Copyright © Amanda Brookfield, 2008

The moral right of the author has been asserted

All rights reserved
Without limiting the rights under copyright
reserved above, no part of this publication may be
reproduced, stored in or introduced into a retrieval system,
or transmitted, in any form or by any means (electronic, mechanical,
photocopying, recording or otherwise), without the prior
written permission of both the copyright owner and
the above publisher of this book

978-0-14-192652-0

For Rod and Gyll

 

Truth is rarely pure and never simple
.

Oscar Wilde

Chapter One

I sit where only the tips of the waves can reach, slapping my palms at the foamy water.

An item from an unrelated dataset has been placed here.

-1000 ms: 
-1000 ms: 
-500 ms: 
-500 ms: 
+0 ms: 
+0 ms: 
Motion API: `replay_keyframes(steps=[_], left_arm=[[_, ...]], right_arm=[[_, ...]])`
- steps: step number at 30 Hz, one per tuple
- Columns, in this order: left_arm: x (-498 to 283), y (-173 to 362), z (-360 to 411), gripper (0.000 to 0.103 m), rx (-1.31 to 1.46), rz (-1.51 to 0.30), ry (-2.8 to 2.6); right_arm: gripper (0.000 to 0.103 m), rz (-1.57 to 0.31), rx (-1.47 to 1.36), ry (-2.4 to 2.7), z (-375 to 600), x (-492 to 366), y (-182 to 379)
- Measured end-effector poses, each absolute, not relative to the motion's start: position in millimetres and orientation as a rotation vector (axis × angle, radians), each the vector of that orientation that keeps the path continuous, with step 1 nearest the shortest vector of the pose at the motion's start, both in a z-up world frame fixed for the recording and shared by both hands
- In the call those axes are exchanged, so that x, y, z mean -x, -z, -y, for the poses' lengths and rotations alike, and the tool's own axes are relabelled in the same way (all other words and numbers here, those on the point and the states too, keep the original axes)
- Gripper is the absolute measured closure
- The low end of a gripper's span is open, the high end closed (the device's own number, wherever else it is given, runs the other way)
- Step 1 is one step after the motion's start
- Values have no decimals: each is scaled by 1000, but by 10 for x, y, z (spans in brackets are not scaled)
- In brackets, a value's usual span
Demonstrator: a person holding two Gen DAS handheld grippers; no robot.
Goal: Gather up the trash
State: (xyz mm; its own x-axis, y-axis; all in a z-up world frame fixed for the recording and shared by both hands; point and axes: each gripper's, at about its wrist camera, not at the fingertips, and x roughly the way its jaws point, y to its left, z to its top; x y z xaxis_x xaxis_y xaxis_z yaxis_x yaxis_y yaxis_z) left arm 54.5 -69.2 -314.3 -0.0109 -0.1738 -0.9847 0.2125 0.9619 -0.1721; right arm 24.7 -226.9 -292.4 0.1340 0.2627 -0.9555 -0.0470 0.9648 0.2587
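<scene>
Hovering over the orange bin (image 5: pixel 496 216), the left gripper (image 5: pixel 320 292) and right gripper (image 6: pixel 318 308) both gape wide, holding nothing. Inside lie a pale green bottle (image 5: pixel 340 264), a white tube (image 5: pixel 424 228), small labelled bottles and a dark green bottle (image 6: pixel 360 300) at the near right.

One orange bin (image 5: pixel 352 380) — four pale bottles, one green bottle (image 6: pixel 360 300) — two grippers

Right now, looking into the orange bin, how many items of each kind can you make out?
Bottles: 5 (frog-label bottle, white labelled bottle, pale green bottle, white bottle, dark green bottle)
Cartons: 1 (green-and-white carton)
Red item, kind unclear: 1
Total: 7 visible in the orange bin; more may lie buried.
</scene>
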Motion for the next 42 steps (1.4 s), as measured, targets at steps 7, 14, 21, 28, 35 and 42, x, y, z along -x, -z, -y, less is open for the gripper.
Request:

The sand is gritty between my toes, the ties of my sun bonnet tight under my chin. Big hands scoop me high. My father’s face is close, leathered and smiling, his blue eyes sharp against his tan. When he throws me I laugh, safe in the knowledge that I shall be caught. My mother sits reading in a deckchair, her slender white freckled limbs neatly circled by the protective shadow of a large wooden parasol. She wears a blue sarong and matching headscarf, from which one wild curl of auburn hair has broken free to bounce across her forehead. As I shriek she peers over the black ridge of her sunglasses and smiles, her lacquered eyelashes blinking in the glare.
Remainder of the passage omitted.